The embodiment of the application provides a prediction method, a storage medium and a processor for horizontal well productivity. Comprising the following steps: acquiring production data and physical constraint parameters of the horizontal well in a historical time period, wherein the physical constraint parameters comprise at least one of reservoir properties, logging curves, horizontal well information, fracturing parameters and well control changes; preprocessing production data and physical constraint parameters to obtain a preprocessed data set; determining a function equation of a prediction model by a physical driving neural network basic method; determining super parameters of the prediction model by a Bayesian optimization method to determine a model framework of the prediction model; constructing a prediction model according to the function equation and the model; dividing the preprocessing data set into a plurality of groups of data, and sequentially inputting each group of data into a prediction model; outputting the predicted capacity of the horizontal well in a predicted time period through a prediction model according to each group of data; and determining the actual predicted capacity of the horizontal well in the predicted time period according to the plurality of predicted capacities.

Description

Prediction method, storage medium and processor for horizontal well productivity
Technical Field
The application relates to the technical field of oil and gas field development, in particular to a method for predicting capacity of a horizontal well, a capacity prediction system, a storage medium and a processor.
Background
Yield prediction is critical for economic exploration and development of non-conventional resources, especially in fracture design, economic evaluation and decision-making. However, predicting well dynamics remains challenging due to multiphase fluid flow and multi-scale complex fracture networks in tight oil formations, the physical laws behind which are not fully understood. With the rapid development of computer science and explosive accumulation of oilfield data, machine Learning (ML) has been widely used in the petroleum industry by virtue of its strong nonlinear approximation capability. The cumulative capacity of the first year is predicted by adopting random forests, self-adaptive enhancement, support vectors and a neural network algorithm and taking well information and fracturing yield increasing parameters as inputs. Formation thickness, depth, number of perforations, and log are used as inputs, and cumulative production for the first three months is used as an output. However, in the above ML model, the dependency between the input parameters and the target capacity generally depends on the data amount and quality. In addition, the prediction target is the accumulated capacity of fixed time, and the dynamic change of the oil well capacity along with time cannot be reflected.
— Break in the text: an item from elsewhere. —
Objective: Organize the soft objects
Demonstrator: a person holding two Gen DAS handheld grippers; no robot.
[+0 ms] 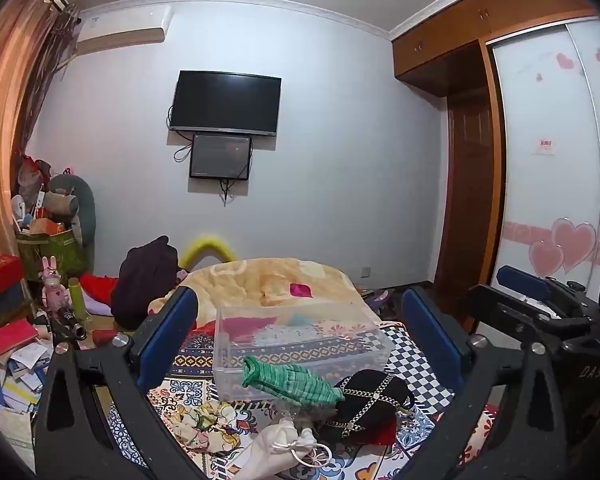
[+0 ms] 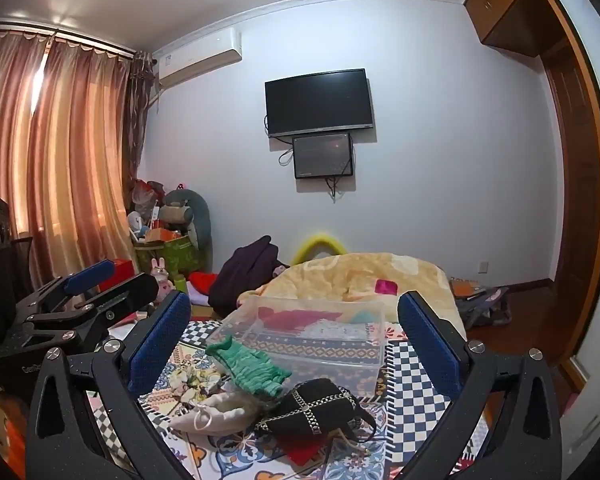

To estimate dynamic time series capacity, recurrent neural networks and variants thereof, i.e., long and short term memory, gated recursive units, and bi-directional gated recursive units, are introduced into an ML-based method that can predict future capacity from previous historical capacity data. However, in practical applications of these pure ML methods for long-term productivity prediction, since the required data size increases with the complexity of the neural network, when the ML pattern is input into the input beyond the training data range, the output prediction result is inaccurate, and accurate prediction of the oil well productivity cannot be performed.
Disclosure of Invention
The embodiment of the application aims to provide a prediction method, a productivity prediction system, a storage medium and a processor for horizontal well productivity.
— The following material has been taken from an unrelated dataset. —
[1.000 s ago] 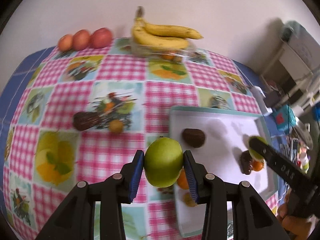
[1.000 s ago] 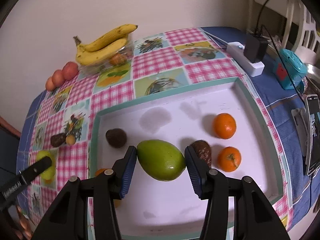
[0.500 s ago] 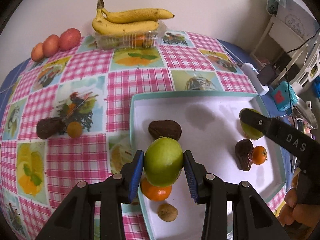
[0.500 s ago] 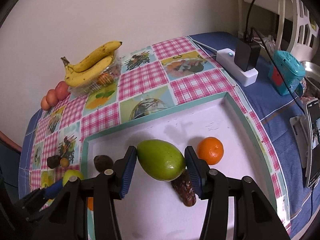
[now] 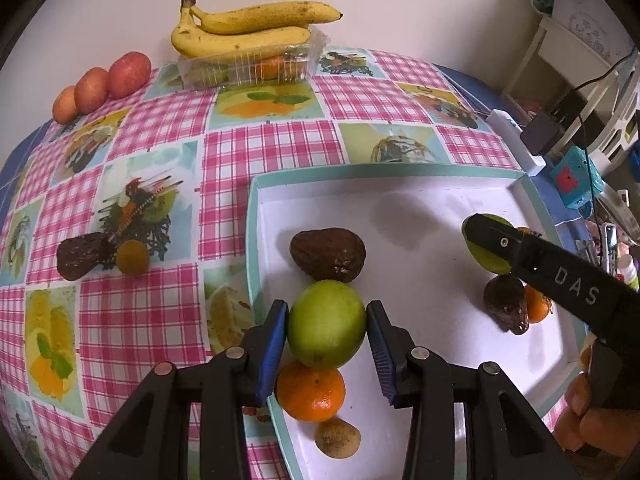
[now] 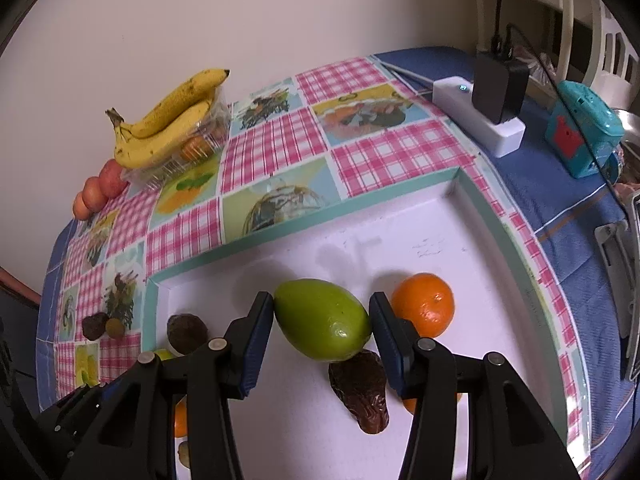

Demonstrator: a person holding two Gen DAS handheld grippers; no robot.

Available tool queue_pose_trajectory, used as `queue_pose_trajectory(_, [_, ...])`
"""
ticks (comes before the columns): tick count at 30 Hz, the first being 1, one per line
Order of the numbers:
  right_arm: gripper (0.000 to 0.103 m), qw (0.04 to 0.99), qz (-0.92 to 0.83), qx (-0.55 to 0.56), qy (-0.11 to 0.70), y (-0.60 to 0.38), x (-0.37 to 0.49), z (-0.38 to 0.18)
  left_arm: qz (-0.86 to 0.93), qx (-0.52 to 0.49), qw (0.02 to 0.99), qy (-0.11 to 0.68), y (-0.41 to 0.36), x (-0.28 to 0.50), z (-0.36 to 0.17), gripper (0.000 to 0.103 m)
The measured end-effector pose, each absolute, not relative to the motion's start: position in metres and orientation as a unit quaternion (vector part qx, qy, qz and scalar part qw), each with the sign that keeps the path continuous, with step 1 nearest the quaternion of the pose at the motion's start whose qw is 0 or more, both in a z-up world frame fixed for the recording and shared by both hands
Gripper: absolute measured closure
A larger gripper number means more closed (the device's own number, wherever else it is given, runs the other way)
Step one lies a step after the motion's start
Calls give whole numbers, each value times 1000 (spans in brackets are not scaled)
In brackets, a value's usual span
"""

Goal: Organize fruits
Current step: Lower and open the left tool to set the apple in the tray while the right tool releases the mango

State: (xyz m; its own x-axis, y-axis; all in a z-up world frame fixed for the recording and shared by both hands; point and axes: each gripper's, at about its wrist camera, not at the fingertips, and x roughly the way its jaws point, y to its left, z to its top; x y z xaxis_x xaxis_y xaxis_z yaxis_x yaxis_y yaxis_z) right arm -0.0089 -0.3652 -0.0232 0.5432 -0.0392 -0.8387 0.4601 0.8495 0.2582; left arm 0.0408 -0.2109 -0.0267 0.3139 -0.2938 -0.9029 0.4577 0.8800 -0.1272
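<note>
My left gripper (image 5: pixel 327 334) is shut on a round green apple (image 5: pixel 326 322), held over the left part of the white tray (image 5: pixel 384 172), above an orange (image 5: pixel 310 394) and a small brown fruit (image 5: pixel 337 438). A dark avocado (image 5: pixel 328 254) lies just beyond. My right gripper (image 6: pixel 322 322) is shut on an oval green mango (image 6: pixel 322 318) over the tray's right part (image 6: pixel 256 238), beside an orange (image 6: pixel 423 310) and a dark wrinkled fruit (image 6: pixel 362 392). The right gripper also shows in the left wrist view (image 5: pixel 486 242).
Bananas (image 5: pixel 248 26) lie on a clear plastic box at the back by the wall, with three red-orange fruits (image 5: pixel 102 84) to their left. A dark fruit (image 5: pixel 78 258) and a small yellow one (image 5: pixel 132 258) lie on the checkered cloth. A power strip (image 6: pixel 478 120) and teal gadget (image 6: pixel 580 128) sit right.
Both grippers have moved farther over the tray with their fruits still held. The left one came in from the cloth to the tray's left part; the right one shifted toward the far right.
</note>
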Motion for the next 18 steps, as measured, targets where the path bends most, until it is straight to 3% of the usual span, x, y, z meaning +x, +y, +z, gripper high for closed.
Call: queue_pose_trajectory(18, [53,844,-144,209,472,-354,-3,-33,-234,83,804,540,-209,40,-23,57])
To achieve the above object, a first aspect of the present application provides a method for predicting capacity of a horizontal well, including:
acquiring production data and physical constraint parameters of the horizontal well in a historical time period, wherein the physical constraint parameters comprise at least one of reservoir properties, logging curves, horizontal well information, fracturing parameters and well control changes;
preprocessing production data and physical constraint parameters to obtain a preprocessed data set corresponding to the production data and the physical constraint parameters;
determining a function equation of a prediction model by a physical driving neural network basic method;
determining super parameters of the prediction model by a Bayesian optimization method to determine a model framework of the prediction model;
constructing a prediction model according to the function equation and the model;
dividing the preprocessing data set into a plurality of groups of data, and sequentially inputting each group of data into a prediction model;
outputting the predicted capacity of the horizontal well in a predicted time period through a prediction model according to each group of data;
and determining the actual predicted capacity of the horizontal well in the predicted time period according to the plurality of predicted capacities.
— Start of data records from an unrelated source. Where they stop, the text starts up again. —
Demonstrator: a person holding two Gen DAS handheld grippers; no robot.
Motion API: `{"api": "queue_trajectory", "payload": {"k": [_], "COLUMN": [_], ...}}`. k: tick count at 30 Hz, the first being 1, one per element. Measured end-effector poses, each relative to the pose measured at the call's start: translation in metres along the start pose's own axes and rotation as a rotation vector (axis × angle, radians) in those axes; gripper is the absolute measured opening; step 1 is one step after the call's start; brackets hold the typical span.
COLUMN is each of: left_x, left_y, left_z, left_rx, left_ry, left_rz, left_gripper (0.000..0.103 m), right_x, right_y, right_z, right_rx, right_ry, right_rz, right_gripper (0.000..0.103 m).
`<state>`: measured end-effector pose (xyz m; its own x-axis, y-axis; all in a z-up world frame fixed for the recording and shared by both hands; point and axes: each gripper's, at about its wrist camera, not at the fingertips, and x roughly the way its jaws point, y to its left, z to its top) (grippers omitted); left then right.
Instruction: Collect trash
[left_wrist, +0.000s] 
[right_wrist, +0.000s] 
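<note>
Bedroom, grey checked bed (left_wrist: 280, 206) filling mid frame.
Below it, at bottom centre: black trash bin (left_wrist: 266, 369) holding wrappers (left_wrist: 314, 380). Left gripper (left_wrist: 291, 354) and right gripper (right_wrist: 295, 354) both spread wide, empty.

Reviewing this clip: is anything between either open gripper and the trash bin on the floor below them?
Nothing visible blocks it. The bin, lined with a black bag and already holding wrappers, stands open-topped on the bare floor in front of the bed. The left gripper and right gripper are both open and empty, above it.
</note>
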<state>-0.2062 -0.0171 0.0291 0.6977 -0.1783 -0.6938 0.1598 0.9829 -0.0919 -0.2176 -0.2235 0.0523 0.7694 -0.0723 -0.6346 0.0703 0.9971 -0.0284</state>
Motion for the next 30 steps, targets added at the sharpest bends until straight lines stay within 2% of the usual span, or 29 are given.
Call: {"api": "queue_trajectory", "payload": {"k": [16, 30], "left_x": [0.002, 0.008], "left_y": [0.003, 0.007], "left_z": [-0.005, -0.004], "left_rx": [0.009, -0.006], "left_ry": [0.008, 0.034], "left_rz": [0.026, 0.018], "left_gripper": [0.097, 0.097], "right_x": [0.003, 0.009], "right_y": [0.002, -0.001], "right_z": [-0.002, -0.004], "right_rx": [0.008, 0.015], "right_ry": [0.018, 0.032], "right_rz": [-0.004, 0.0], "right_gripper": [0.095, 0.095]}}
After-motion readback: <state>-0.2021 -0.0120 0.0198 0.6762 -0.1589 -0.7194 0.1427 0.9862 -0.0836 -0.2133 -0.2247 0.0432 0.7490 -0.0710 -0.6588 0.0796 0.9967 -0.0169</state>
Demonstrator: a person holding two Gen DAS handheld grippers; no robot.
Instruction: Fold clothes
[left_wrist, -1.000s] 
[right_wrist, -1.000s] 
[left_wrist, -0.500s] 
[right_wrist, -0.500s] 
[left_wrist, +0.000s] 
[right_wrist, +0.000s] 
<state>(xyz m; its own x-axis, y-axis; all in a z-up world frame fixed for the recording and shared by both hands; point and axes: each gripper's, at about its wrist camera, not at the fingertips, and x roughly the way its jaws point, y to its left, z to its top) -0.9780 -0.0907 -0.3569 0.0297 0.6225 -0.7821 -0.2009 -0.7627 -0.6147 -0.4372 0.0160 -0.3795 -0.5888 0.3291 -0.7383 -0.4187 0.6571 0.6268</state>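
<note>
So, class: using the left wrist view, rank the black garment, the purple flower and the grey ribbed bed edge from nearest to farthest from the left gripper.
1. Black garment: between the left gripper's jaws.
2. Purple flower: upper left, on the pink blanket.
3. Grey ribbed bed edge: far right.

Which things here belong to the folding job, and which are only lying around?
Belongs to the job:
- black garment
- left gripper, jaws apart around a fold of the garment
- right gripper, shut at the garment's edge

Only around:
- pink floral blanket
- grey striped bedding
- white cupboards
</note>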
In one embodiment, determining the function equation of the predictive model by the physical driving neural network basic method includes: determining a physical loss term and a neural network loss term of a function equation; and determining a function equation of the prediction model according to the preset neural network loss term and the physical loss term.
In one embodiment, determining the physical loss term of the function equation includes determining according to equation (1):
wherein Lp (m, a) is a physical loss term,the predicted production energy is output by the Duong yield decreasing model in the historical time period, y is the actual production energy of the horizontal well in the historical time period, T is the historical time period, and a and m are constants.
In one embodiment, the method further comprises determining a Duong yield decremental model according to equation (2):
wherein q (T) is the real-time capacity of the horizontal well in the historical time period, N p For the accumulated capacity of the horizontal well in the historical time period, n is a crack time index, T is a preset time period, q i Is the initial capacity of the horizontal well over a historical period of time.
In one embodiment, determining the neural network loss term of the functional equation includes determining according to equation (3):
wherein L is data For the neural network to lose terms,and (3) outputting predicted production energy for the horizontal well in a historical time period through a Duong yield decreasing model, wherein y is the actual production energy of the horizontal well in the historical time period.
In one embodiment, determining the function equation of the predictive model from the predetermined neural network loss term and the physical loss term includes determining according to equation (4):
L(m,a,λ)=(1-λ)L data +λL p (m,a) (4)
wherein L (m, a, lambda) is the total loss function of the prediction model, L data As a neural network loss term, lp (m, a) is a physical loss term, and λ is a weighting factor (0.ltoreq.λ.ltoreq.1).
In one embodiment, the super-parameters include at least one of a size of a history window, a number of hidden layers, a number of neurons per layer, and an activation function.
A second aspect of the application provides a processor configured to perform the above-described prediction method for horizontal well productivity.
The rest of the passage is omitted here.